Ulteriori informazioni sui processi di alchilazione dell'arene
L'esempio più famoso della reazione di Friedel-Crafts è l'interazione del cloruro di metile (CH3Cl) con il benzene (C6 H 6) in presenza di cloruro di alluminio (AlCl3), dove l'uscita è toluene (C7 H 9). Questa reazione fu ottenuta nel 1877 da due scienziati: Charles Friedel e James Crafts. Successivamente è diventato uno dei componenti importanti per la produzione industriale di alchilareni.
La sintesi principale è l'interazione del benzene e dei suoi omologhi con eventuali alogenuri alchilici in presenza dei cosiddetti acidi di Lewis. L'essenza del cambio dei reagenti non cambia: la reazione procede sempre secondo lo stesso principio. Derivati di questoil metodo era la produzione di alchilbenzeni in chimica organica mediante l'interazione di alcol e un acido inorganico, uno ione carbonio e un anello aromatico.
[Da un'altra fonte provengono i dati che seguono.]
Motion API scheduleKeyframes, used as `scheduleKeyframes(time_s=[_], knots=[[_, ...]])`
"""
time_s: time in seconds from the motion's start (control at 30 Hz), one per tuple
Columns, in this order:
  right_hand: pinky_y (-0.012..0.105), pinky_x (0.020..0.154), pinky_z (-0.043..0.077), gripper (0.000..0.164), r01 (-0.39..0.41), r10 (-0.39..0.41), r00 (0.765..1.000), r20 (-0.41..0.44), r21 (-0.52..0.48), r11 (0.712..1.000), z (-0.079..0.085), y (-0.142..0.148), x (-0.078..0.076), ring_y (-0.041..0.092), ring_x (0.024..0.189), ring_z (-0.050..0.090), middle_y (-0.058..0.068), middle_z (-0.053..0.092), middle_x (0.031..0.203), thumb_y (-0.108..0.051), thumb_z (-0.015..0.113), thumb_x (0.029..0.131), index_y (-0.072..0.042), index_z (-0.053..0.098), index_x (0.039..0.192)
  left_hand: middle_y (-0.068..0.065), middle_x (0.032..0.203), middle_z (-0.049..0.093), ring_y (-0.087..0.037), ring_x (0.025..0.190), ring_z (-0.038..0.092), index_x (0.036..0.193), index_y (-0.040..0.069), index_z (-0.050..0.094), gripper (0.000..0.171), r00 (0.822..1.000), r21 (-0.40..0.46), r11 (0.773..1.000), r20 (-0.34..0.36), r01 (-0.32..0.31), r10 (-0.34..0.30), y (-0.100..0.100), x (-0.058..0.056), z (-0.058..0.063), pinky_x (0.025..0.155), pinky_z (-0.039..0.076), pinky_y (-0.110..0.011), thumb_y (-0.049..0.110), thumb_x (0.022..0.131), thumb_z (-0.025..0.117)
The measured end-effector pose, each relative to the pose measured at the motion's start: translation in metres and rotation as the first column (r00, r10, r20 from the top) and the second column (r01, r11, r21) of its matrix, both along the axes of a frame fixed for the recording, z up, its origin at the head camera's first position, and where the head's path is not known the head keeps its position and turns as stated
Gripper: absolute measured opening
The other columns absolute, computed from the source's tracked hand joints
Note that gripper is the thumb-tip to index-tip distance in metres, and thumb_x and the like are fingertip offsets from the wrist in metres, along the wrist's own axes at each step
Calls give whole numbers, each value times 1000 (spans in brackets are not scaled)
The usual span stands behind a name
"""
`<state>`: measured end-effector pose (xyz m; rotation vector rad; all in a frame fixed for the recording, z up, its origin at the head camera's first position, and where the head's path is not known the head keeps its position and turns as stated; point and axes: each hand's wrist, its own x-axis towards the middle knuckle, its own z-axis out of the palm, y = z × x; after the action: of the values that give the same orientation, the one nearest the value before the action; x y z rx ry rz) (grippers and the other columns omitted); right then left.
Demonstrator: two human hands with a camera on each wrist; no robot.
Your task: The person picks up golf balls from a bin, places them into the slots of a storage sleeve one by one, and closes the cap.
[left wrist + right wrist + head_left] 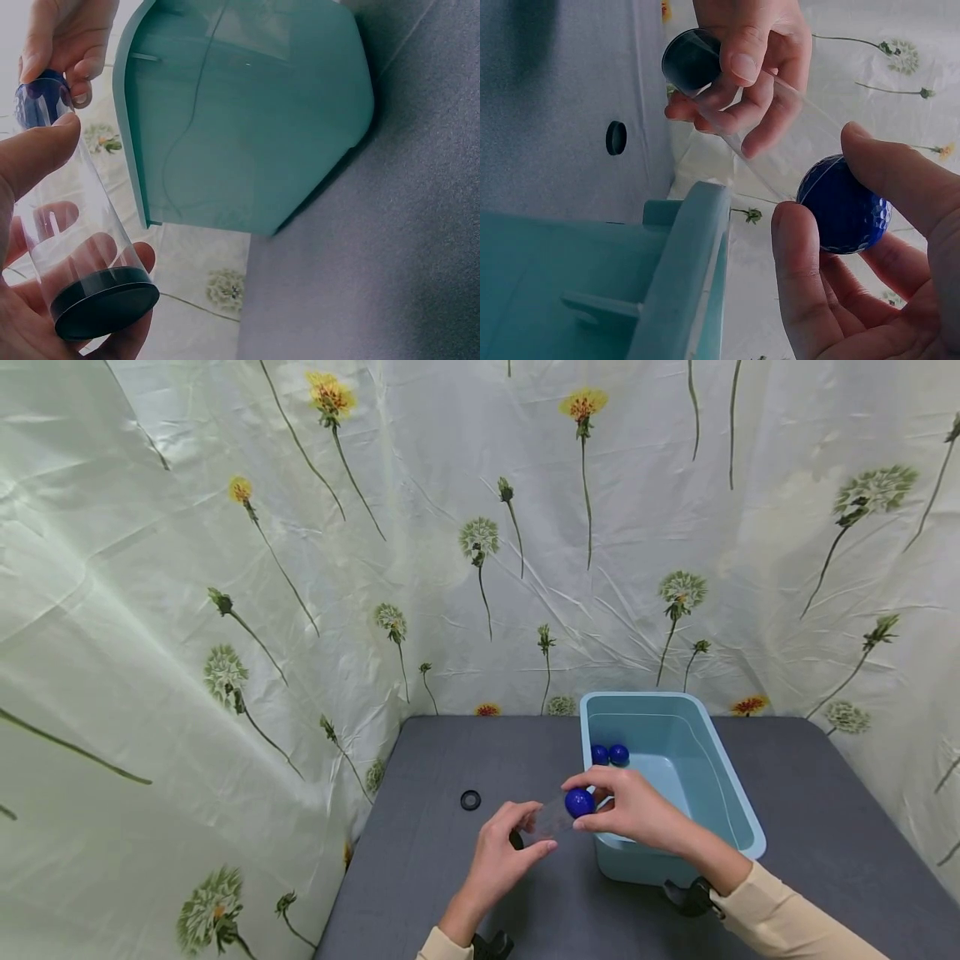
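Note:
My left hand [504,852] grips a clear plastic tube [551,817] with a black cap [105,304] on its near end. My right hand [633,810] pinches a blue golf ball [579,802] between thumb and fingers at the tube's open end [795,196]. In the right wrist view the ball [845,204] touches the tube mouth. Two more blue balls [609,754] lie in the far end of the light blue tub [720,760], just right of the hands.
A loose black cap [470,799] lies on the dark grey table [435,877] left of the hands. A flower-printed cloth [300,568] hangs behind and at both sides of the table. The tub's rim [682,270] sits close under my right hand.

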<state>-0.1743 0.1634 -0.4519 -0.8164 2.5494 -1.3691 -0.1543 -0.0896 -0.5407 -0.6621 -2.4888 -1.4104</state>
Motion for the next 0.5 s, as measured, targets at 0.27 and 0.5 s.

Il secondo metodo è la conversione della catena laterale di vari chetoni aromatici in presenza di amalgama di zinco (ZnHg) con acido cloridrico (HCl) o idrazina (N2H 2) con una base forte. Entrambe le reazioni sono di natura riducente: la prima è chiamata reazione di Clemmens, la seconda è chiamata reazione di Kizhner-Wolf.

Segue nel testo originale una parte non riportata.